Google Earth Engine is not built to do econometrics, but it makes doing so with geographic data from a low-powered (and small hard-drived) computer practical. This post details one method to leverage the Earth Engine platform for panel regression, which makes it possible to obtain a plausibly causal estimate of the effects of weather fluctuations.

The basic steps are:

1. Import the layers of data you desire.
2. Create new layers of data for other variables, such as year effects and perhaps a constant.
3. Randomly sample pixels and convert them to a geopandas dataframe for regression analysis.

Import the data

The first step is to import the data desired.

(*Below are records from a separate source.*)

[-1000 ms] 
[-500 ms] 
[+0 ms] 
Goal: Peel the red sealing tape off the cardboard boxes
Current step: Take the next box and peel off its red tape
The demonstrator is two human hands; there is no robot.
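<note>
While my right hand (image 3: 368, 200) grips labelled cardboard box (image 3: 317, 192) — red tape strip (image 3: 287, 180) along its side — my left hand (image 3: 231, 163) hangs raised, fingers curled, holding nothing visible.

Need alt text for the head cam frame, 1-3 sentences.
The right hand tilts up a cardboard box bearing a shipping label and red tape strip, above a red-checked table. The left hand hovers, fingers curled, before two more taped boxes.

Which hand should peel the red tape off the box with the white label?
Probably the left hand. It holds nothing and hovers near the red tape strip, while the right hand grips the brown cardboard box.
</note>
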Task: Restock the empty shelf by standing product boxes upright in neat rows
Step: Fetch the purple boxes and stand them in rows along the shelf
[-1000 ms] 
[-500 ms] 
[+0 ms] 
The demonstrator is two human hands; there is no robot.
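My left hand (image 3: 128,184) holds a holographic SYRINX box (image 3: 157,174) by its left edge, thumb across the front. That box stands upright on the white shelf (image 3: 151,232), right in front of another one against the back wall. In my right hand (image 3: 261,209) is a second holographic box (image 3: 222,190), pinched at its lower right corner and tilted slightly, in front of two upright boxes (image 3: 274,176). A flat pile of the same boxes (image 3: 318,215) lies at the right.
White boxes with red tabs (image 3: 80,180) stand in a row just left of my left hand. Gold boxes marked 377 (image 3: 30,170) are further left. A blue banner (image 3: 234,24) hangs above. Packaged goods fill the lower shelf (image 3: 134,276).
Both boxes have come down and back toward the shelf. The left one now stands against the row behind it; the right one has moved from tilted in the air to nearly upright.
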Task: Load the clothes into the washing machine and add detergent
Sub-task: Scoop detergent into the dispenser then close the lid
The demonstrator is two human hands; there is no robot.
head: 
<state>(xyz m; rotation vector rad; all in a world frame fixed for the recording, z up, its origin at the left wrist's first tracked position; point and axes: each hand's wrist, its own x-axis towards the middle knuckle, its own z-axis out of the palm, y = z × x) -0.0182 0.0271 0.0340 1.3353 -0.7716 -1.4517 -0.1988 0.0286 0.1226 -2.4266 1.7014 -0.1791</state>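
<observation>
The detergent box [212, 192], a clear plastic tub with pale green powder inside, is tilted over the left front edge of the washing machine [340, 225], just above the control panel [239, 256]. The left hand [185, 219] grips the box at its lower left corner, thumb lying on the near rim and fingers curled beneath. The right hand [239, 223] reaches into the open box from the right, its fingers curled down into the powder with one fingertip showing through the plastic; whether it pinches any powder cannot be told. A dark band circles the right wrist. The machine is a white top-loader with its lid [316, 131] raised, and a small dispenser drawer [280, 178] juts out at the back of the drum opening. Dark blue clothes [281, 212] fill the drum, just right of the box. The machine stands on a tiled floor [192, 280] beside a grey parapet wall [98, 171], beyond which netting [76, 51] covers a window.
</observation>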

I am interested in the relationship between weather shocks and forest change. For forest change, I plan to use data from Hansen et al. (2013). For weather shocks, I will start by using rainfall data, though down the road I’ll need to do something more sophisticated.

# Import and initialize the Earth Engine Python API
import ee
ee.Initialize()

# Import library to display images
from IPython.display import Image

# Get the shape of Mozambique
countries = ee.FeatureCollection('ft:1tdSwUL7MVpOauSgRzqVTOwdfy17KDbw-1d9omPw')
moz = countries.filterMetadata('Country', 'equals', 'Mozambique')

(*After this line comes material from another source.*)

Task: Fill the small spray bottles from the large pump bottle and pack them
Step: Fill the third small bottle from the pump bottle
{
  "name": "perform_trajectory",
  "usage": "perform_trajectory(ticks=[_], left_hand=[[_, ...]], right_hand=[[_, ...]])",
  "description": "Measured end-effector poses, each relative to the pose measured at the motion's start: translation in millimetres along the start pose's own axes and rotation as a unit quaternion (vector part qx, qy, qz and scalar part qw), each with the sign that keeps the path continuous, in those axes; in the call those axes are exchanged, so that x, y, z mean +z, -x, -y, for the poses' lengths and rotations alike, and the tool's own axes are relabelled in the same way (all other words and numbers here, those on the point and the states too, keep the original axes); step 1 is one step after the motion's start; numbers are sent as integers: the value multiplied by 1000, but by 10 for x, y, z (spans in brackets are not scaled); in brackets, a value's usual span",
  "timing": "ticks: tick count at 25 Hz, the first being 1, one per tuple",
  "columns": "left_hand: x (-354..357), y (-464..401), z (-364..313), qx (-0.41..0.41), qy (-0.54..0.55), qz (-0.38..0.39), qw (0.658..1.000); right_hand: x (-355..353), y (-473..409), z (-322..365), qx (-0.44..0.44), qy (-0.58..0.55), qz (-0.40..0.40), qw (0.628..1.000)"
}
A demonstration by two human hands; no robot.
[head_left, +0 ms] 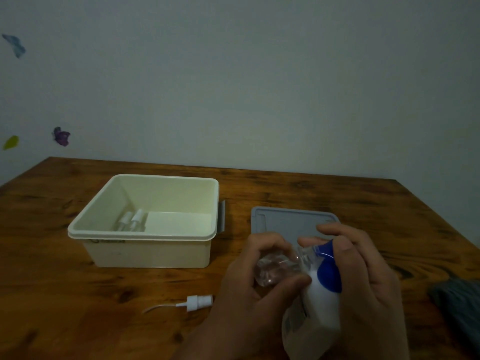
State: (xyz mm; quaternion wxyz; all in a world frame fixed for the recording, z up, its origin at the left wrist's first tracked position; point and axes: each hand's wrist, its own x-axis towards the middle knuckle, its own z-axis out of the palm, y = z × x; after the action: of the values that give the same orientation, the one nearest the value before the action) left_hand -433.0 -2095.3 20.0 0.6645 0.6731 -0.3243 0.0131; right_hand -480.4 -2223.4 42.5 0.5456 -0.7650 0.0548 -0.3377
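Note:
My left hand [244,284] grips a small clear spray bottle [276,270] with its top off, tilted toward the pump. My right hand [363,276] holds the large white pump bottle [320,310], fingers curled over its blue pump head [328,268], whose nozzle meets the small bottle's mouth. A loose white spray cap with its dip tube [193,303] lies on the table to the left of my left hand. Two capped small spray bottles [131,220] lie inside the cream storage box [145,252] at the left.
A grey lid [283,220] lies flat on the wooden table [78,307] behind my hands, right of the box. A dark grey cloth-like thing [459,307] sits at the right edge. A wall stands behind the table.

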Motion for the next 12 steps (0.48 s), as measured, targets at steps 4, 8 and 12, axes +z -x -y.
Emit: perform_trajectory(ticks=[4,8,12], left_hand=[[-5,6,6,-8,-2,11,1000],[-16,33,8,-11,3,8,1000],[9,20,-1,-22,7,-8,1000]], right_hand=[[-15,-1,-17,5,-9,16,1000],[-55,-10,-32,-6,2,39,999],[-46,-6,10,-17,29,18,999]])
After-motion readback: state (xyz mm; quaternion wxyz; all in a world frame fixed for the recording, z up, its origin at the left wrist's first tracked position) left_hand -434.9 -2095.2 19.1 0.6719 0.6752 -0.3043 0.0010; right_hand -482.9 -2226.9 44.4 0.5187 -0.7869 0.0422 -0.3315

# Get the Hansen et al. (2013) data, clip to Mozambique
#gfc = ee.Image('UMD/hansen/global_forest_change_2015_v1_3').clip(moz)
gfc = ee.Image('UMD/hansen/global_forest_change_2015').clip(moz)

# Get the image for forest cover in 2000. Will be used to restrict the regression,
# since we are only interested in forest loss where there was once forest
moz_treecover2000 = gfc.select('treecover2000')

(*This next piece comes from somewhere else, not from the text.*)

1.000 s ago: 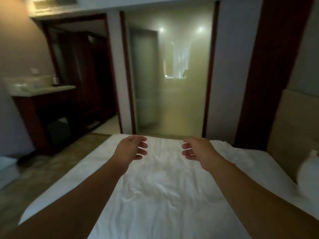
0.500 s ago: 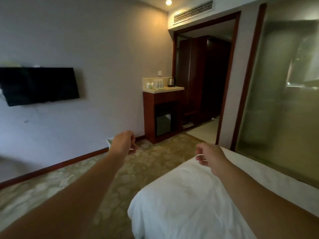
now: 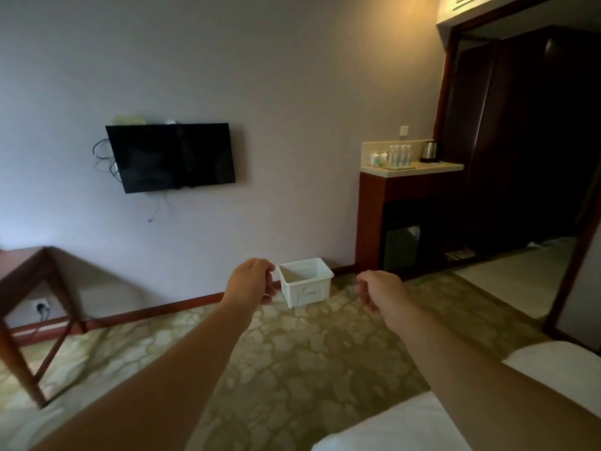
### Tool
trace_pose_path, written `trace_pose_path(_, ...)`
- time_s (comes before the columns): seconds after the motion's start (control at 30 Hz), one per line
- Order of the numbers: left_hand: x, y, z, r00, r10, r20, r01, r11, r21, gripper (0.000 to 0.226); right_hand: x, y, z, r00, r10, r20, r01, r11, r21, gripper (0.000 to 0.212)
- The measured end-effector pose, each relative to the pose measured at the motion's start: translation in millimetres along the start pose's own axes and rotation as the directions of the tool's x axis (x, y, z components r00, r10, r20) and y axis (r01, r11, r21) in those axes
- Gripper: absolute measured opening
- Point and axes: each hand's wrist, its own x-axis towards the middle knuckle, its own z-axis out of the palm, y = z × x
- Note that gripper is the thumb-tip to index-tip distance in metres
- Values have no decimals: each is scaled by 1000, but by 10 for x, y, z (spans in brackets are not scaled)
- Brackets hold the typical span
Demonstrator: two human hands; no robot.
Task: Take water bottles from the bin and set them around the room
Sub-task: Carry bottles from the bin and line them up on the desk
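Observation:
A white plastic bin (image 3: 305,286) stands on the carpet against the far wall; its inside looks bare from here. Three water bottles (image 3: 399,155) stand on the cabinet counter (image 3: 411,168) at the right. My left hand (image 3: 253,281) is stretched forward, fingers loosely curled, holding nothing, and overlaps the bin's left side in the view. My right hand (image 3: 379,292) reaches out to the right of the bin, fingers loosely curled and empty. Both hands are well short of the bin.
A black TV (image 3: 170,156) hangs on the wall. A wooden table (image 3: 29,284) stands at the left. A kettle (image 3: 429,151) sits on the counter. The white bed (image 3: 422,424) fills the lower right corner. A dark doorway (image 3: 527,141) opens at the right.
The view has swung left from the bed and glass wall to the TV wall. The bin has come into full view. Both hands stay out in front and empty.

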Motion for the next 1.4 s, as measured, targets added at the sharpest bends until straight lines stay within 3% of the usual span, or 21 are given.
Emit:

# Get PERSIANN rainfall data, clip to Mozambique
persiann = ee.ImageCollection('NOAA/PERSIANN-CDR').select('precipitation').filterBounds(moz)

# Convert to a collection of annual images
# The Hansen data starts out as a single image, so we need to split it up
# The precipitation data needs to be added up

def annual_stuff(year):
year = ee.Number(year)
start_date = ee.Date.fromYMD(year, 1, 1)
end_date = ee.Date.fromYMD(year, 12, 31)

# This will give the daily precipitation
# so to get the yearly total, we need to add them together
total_precipitation = persiann.filterDate(start_date, end_date).reduce(ee.Reducer.sum()).clip(moz)

# Get forest loss for that year
yrID = year.subtract(2000)
loss = ee.Image(0)
lossyear = gfc.select('lossyear').eq(yrID)
loss = loss.add(lossyear).rename(['lossyear'])

# Create a year band
yr_image = ee.Image(year).float().rename(['year'])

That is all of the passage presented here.